I have been shooed out of "normal" shops by snooty assistants saying they have nothing in my size (I wasn't buying for me but my size 10 friend), I have had to ask for a seatbelt extender on a plane and been unable to pull the meal tray down, I have been unable to get thru turnstiles at football/rugby grounds/underground stations etc., chairs have given way beneath me, I've been unable to sit in restaurant booths, I could go on and on BUT at all of these times I never felt I was being discriminated against any more than I feel I'm discriminated against because I can't reach the high shelves at libraries/supermarkets/my kitchen etc! Those often highly embarrasing and humiliating experiences were simply a consequence of my obesity and not I felt/feel a result of discrimination.
Perhaps I was too mired in my own misery at being super morbidly obese to notice it as discrimination, or more likely I didn't want to attract any attention to myself as my self esteem was already rock bottom and extremely fragile. I can certainly state categorically that none of those experiences made me feel bad enough to want to lose weight. I already felt like sh*t and wanted desperately to lose weight but didn't know where to start.
This next bit doesn't show me in a good light at all but it's maybe all the more shocking cos it's TRUE -
A little over a year ago I was taking my son to his trampolining class at the local sports centre. As we walked in I noticed a woman coming towards us - she was grossly fat, had no neck, hardly any facial features, scraggly hair, badly fitting clothes. My first instinct was disgust and I immediately made small minded, nasty assumptions about her intelligence, morals and social status!

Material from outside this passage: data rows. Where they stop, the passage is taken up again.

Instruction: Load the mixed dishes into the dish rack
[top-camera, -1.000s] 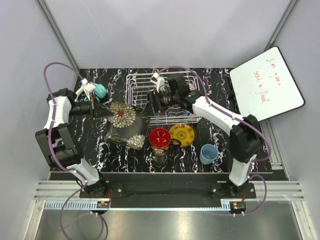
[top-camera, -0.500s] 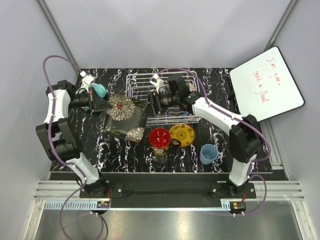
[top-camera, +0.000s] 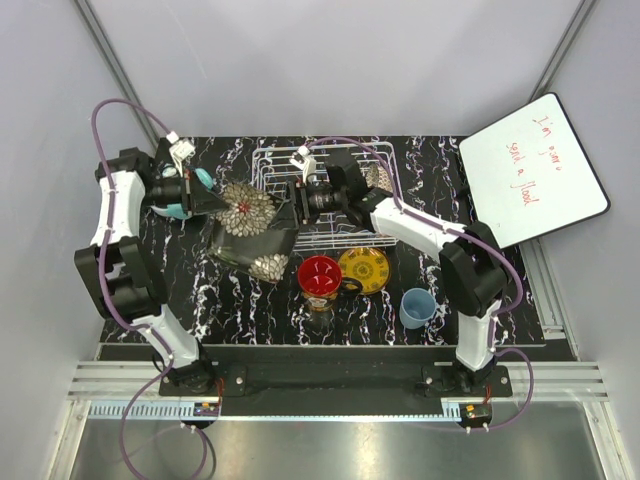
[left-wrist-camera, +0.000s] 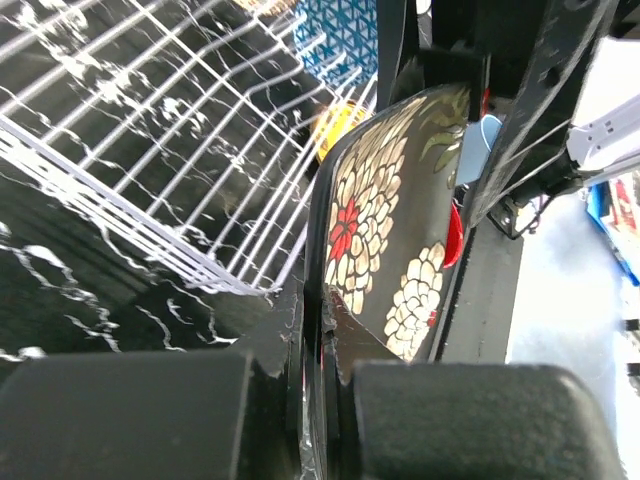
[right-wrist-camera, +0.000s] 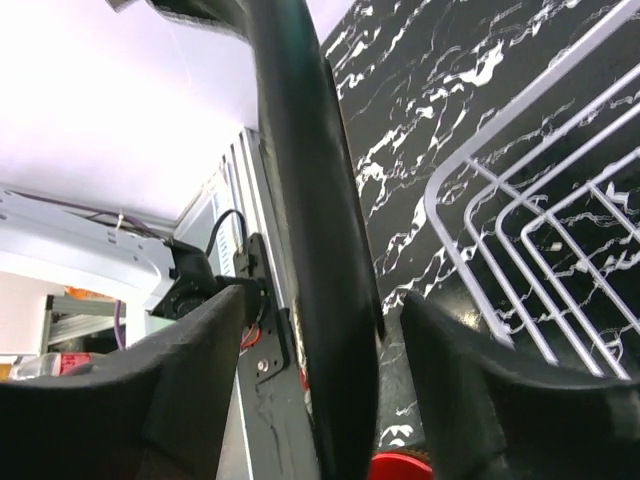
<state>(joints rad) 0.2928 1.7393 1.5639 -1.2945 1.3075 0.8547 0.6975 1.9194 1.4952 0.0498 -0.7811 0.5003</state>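
Left gripper (top-camera: 215, 203) clamps the square dark floral plate (top-camera: 250, 226), tilted up just beside the dish rack (top-camera: 345, 240), at its left rim. Right gripper (top-camera: 293, 207) straddles the opposite edge, grip unclear.

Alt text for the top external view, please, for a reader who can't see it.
The left arm's fingers grip a square dark floral plate, tilted, beside a white wire dish rack, while the right arm's fingers straddle its opposite edge. A red bowl, yellow patterned plate and light-blue cup sit on the black marbled table.
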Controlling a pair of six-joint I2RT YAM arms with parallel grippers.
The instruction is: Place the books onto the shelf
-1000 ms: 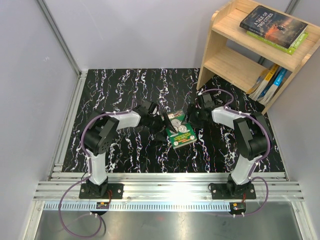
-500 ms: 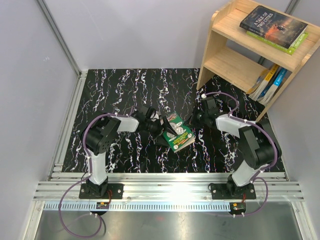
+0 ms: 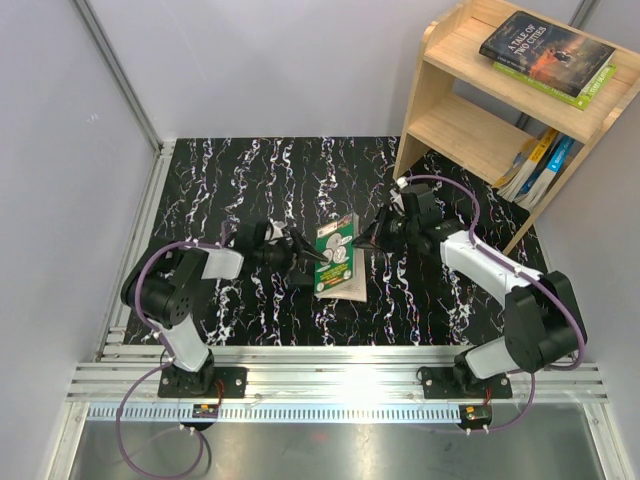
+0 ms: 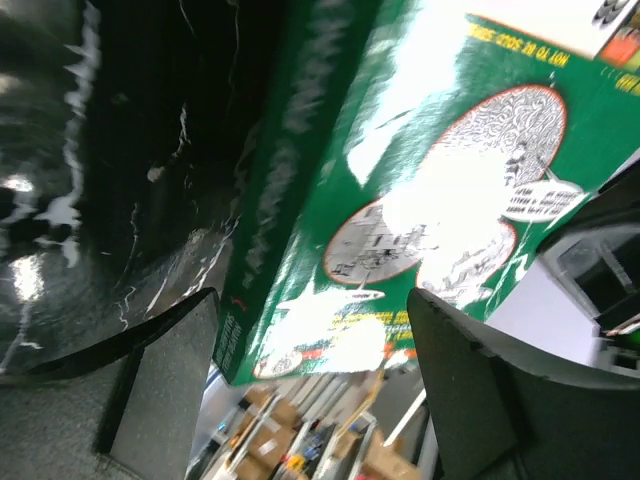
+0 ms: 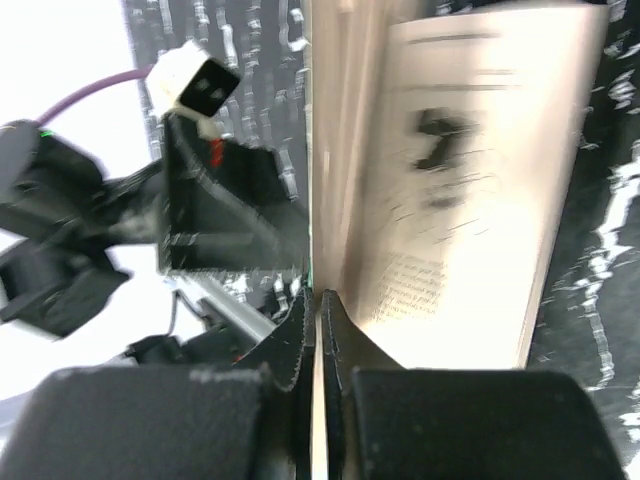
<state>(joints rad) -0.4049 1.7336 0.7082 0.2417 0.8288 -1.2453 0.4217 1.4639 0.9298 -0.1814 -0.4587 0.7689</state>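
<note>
Mid-table, right hand [image 3: 364, 240] low, pinching green book [image 3: 335, 260], left hand [image 3: 302, 256] opposite, spread

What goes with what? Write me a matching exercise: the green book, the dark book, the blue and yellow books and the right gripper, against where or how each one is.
Things
1. green book
2. dark book
3. blue and yellow books
4. right gripper

Places or states
A. lying flat on top of the shelf
B. leaning under the shelf's top board
C. between the two arms, partly opened
D. pinched shut on a thin leaf of a book

Pairs: 1-C, 2-A, 3-B, 4-D
</note>
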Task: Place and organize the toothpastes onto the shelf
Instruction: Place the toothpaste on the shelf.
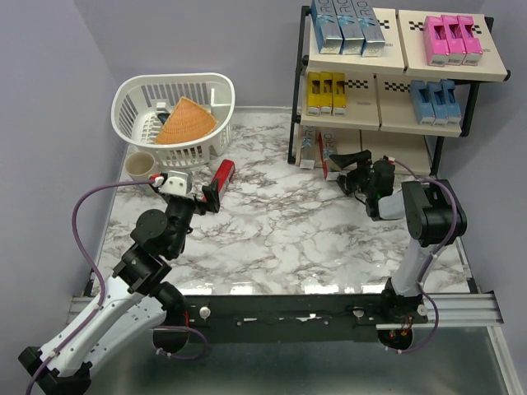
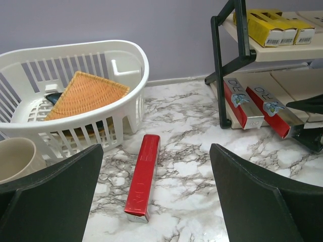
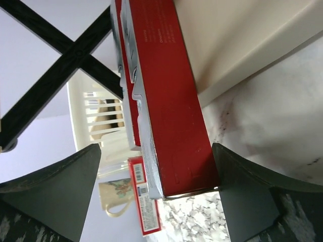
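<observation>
Loose red carton (image 2: pixel 143 176) lies on table (image 1: pixel 272 239) near far-left corner, just beside basket (image 2: pixel 75 48). Two red cartons (image 2: pixel 242 103) sit at left end of shelf (image 1: pixel 362 107) bottom tier. My R gripper (image 3: pixel 155 151) is spread wide around one w/ gaps both sides, not pinching. L gripper (image 2: pixel 156 151) fully spread, hanging over loose carton, I see no contact

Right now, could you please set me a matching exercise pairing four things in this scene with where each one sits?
Things: 1 pink toothpastes; 2 yellow toothpastes; 3 lone red toothpaste; 4 woven mat.
Places: A inside the white basket; B shelf, middle tier, left; C on the table; D shelf, top tier, right.
Pairs: 1-D, 2-B, 3-C, 4-A.
</observation>
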### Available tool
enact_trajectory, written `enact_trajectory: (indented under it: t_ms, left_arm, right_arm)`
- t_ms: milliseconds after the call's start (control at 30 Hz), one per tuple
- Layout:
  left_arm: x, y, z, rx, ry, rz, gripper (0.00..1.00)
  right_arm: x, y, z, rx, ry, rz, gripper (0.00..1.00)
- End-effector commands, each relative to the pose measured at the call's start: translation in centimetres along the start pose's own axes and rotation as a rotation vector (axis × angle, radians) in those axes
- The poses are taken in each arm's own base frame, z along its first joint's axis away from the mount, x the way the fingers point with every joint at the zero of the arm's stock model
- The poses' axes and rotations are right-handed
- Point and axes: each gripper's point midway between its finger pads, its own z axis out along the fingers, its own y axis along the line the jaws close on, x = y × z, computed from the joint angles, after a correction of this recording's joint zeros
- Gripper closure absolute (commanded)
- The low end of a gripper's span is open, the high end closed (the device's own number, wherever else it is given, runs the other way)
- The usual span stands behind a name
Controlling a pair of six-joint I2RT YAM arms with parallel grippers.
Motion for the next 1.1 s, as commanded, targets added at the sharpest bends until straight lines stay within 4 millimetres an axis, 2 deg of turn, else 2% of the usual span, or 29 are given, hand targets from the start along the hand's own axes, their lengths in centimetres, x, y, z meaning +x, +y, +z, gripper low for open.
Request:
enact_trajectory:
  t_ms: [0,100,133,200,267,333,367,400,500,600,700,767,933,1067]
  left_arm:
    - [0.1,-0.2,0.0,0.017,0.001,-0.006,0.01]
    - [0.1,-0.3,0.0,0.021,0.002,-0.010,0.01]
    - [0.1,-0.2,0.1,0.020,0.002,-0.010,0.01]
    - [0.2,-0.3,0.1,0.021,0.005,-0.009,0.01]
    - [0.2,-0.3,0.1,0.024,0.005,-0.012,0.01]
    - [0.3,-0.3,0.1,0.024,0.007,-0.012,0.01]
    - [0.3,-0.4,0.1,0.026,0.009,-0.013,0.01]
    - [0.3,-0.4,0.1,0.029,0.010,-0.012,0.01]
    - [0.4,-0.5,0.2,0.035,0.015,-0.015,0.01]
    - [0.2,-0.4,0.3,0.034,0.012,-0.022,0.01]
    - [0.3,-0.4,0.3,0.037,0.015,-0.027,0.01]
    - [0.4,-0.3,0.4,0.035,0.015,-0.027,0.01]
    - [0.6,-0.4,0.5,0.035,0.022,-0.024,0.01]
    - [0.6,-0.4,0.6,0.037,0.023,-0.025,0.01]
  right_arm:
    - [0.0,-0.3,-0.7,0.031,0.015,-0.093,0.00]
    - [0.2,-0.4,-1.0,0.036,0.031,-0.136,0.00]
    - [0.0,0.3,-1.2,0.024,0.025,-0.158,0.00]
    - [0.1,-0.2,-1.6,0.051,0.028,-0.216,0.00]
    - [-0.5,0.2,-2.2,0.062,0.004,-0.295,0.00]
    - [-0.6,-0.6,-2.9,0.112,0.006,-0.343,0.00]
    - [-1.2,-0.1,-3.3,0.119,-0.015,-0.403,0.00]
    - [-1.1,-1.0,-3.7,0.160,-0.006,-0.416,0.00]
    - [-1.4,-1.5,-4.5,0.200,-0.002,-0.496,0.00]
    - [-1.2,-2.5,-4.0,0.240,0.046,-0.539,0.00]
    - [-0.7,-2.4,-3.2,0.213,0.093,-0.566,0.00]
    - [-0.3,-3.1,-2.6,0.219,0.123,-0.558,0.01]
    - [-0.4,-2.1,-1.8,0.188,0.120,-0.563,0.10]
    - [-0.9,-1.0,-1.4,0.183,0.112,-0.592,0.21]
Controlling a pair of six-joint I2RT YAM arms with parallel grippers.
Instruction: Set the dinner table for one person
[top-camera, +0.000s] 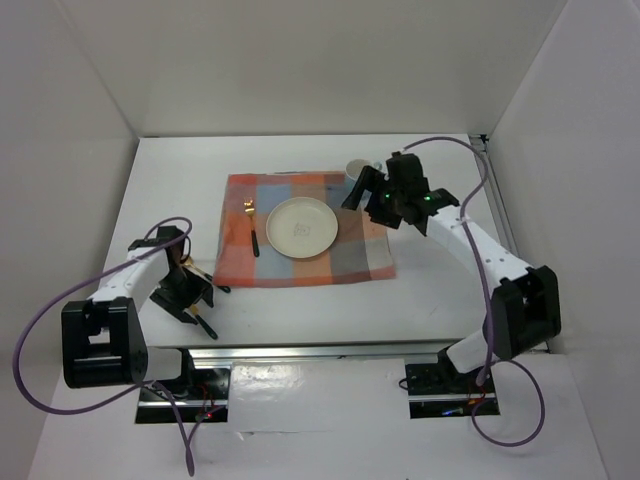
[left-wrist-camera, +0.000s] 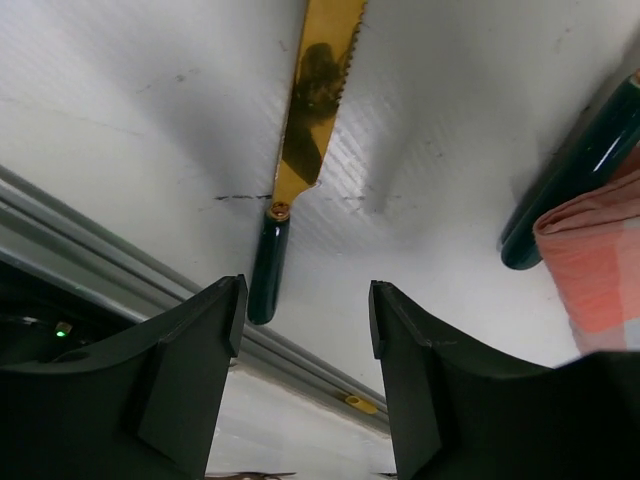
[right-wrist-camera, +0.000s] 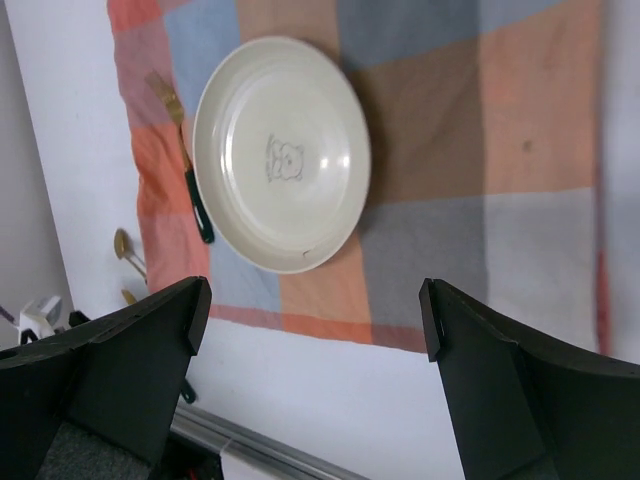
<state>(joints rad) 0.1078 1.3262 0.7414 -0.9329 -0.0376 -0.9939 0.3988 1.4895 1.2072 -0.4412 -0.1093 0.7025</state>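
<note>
Walls (top-camera: 320, 60) of plain white board close the scene on three sides in the top view, and the dinner table (top-camera: 300, 310) fills the middle of that frame as a flat white surface. An aluminium rail (top-camera: 320, 349) runs along its lower edge, just above the arm bases.

A checked cloth (top-camera: 350, 255) of orange and blue-grey lies on the table at the centre of the frame. A cream plate (top-camera: 301, 226) sits on it. A fork (top-camera: 252, 228) with gold tines and a dark handle lies on the cloth just left of the plate. A pale cup (top-camera: 356, 168) stands at the cloth's upper right corner, partly hidden by the right arm.

The right gripper (top-camera: 365, 195) hangs over the upper right part of the cloth. In its wrist view the jaws stand wide apart with nothing between them, and the plate and the cloth show below. A gold spoon (right-wrist-camera: 122, 245) lies on the bare table at the left edge of that view.

The left gripper (top-camera: 190, 295) is at the lower left of the top view, beside the cloth's lower left corner. Its wrist view shows the jaws apart and gripping nothing. A knife (left-wrist-camera: 300, 130) with a gold serrated blade and a dark green handle lies flat on the white surface just beyond the fingertips. A second dark handle (left-wrist-camera: 570, 180) lies at the right edge, by a corner of the cloth.
</note>
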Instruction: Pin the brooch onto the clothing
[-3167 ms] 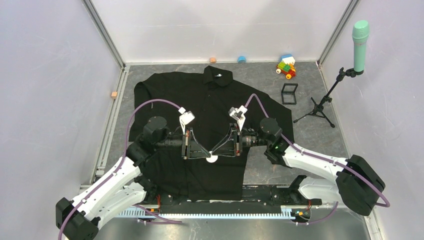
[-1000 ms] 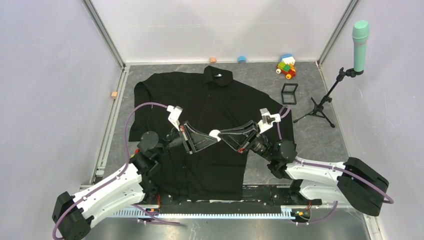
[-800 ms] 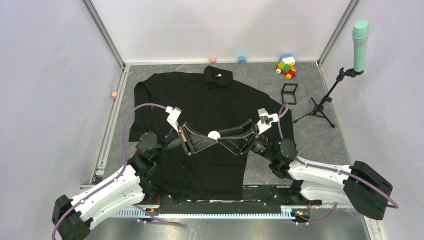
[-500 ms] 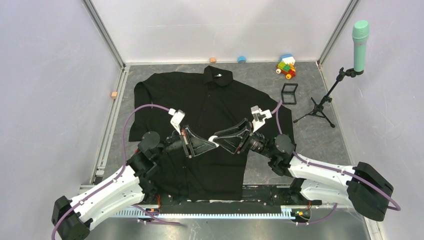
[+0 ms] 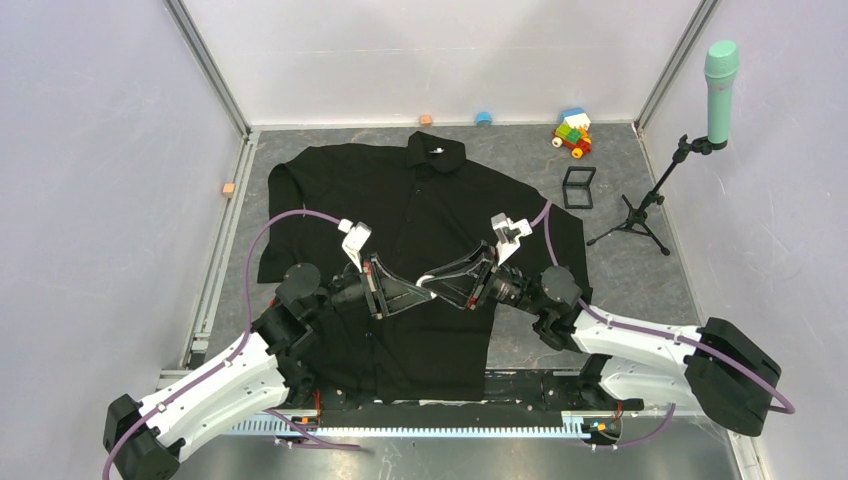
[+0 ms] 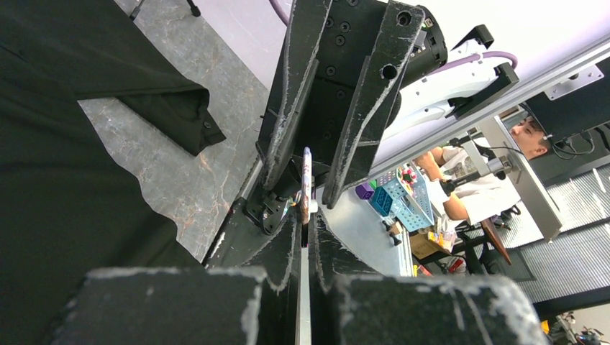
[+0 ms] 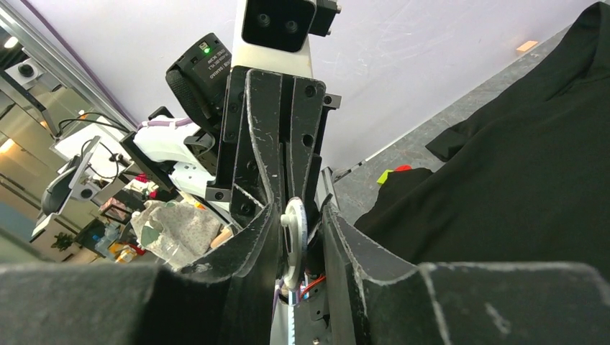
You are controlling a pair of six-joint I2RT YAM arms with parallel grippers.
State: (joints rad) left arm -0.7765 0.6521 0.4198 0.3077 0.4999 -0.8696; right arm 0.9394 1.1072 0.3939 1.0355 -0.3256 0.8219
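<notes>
Black cloth covers the middle of the grey table (image 5: 640, 290), where two robot hands meet tip to tip above the one shirt (image 5: 420, 190). The left hand (image 5: 420, 284) is pressed together, pinching the single brooch (image 5: 427, 278) by its edge. The right hand (image 5: 436, 276) stands spread, one finger on each side of the pale disc, with narrow gaps showing. Beyond the shirt's right sleeve are one black frame box (image 5: 579, 186), one toy of coloured blocks (image 5: 573, 132) and one green microphone (image 5: 720, 75) on a stand.

Bright, even light, soft shadows; left pincer (image 6: 305, 224) and right pincer (image 7: 296, 215) blur at the bottom edge.
</notes>
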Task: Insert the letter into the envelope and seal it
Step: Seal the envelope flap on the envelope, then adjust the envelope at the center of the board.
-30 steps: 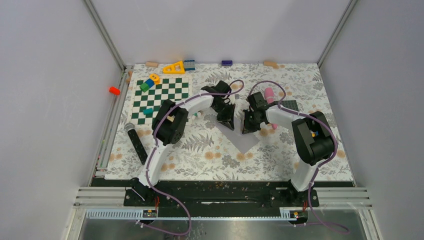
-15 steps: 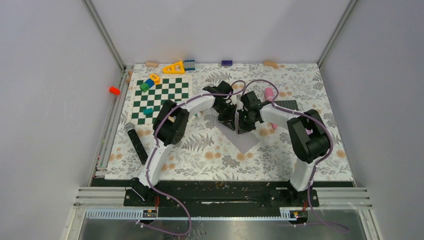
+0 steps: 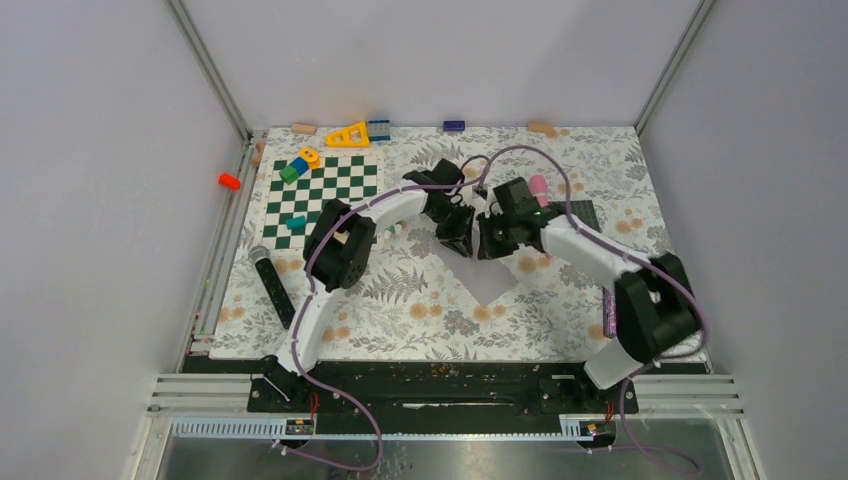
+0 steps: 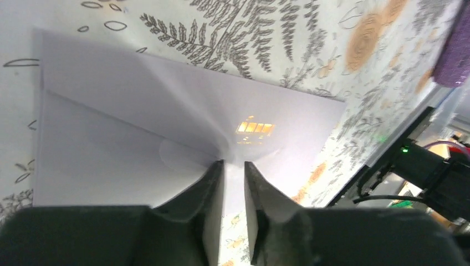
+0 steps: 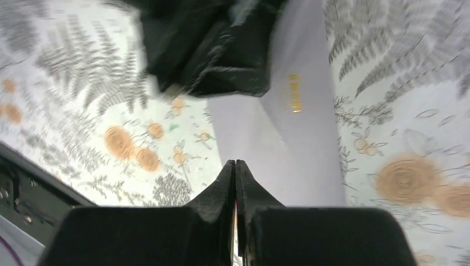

As I got nearer to her I realised it was my reflection - I was looking at myself, I had automatically discriminated against myself. That really shocked me and bothered me an awful lot, firstly that that was what I looked like (I've eschewed cameras/mirrors etc for years) and secondly that I could be so judgemental even when I knew I was fat too.
Knowing that I was discriminating aginst fat people and realising that other people most definitely were doing so against me was soul destroying but I didn't know what to do, I'd tried every diet known to man, even indulged in dodgy practises that I won't go into here, but had done pretty much everything I could think of to lose weight. I knew that I couldn't go to WW or SW as I was running out of time to lose this weight and the thought of losing 1 or 2lbs a weeks for the next 3 years made me feel even more desperate. I thank God/my friend who told me about LL/the inventors of CD/my CDC/ everyone whose posts I read or posted on here and DHH/all the friends I've made thru the boards/my shrink/my ever-patient friends and family who put up with me being a VLCD bore, that I discovered CD and it worked for me. This isn't the lightest I've been in my life but for the FIRST time ever I appreciate wearing size 12 trousers - I'd love to lose more and fit size10 but if I don't it's not the end of the world and I'm not a failure because of it.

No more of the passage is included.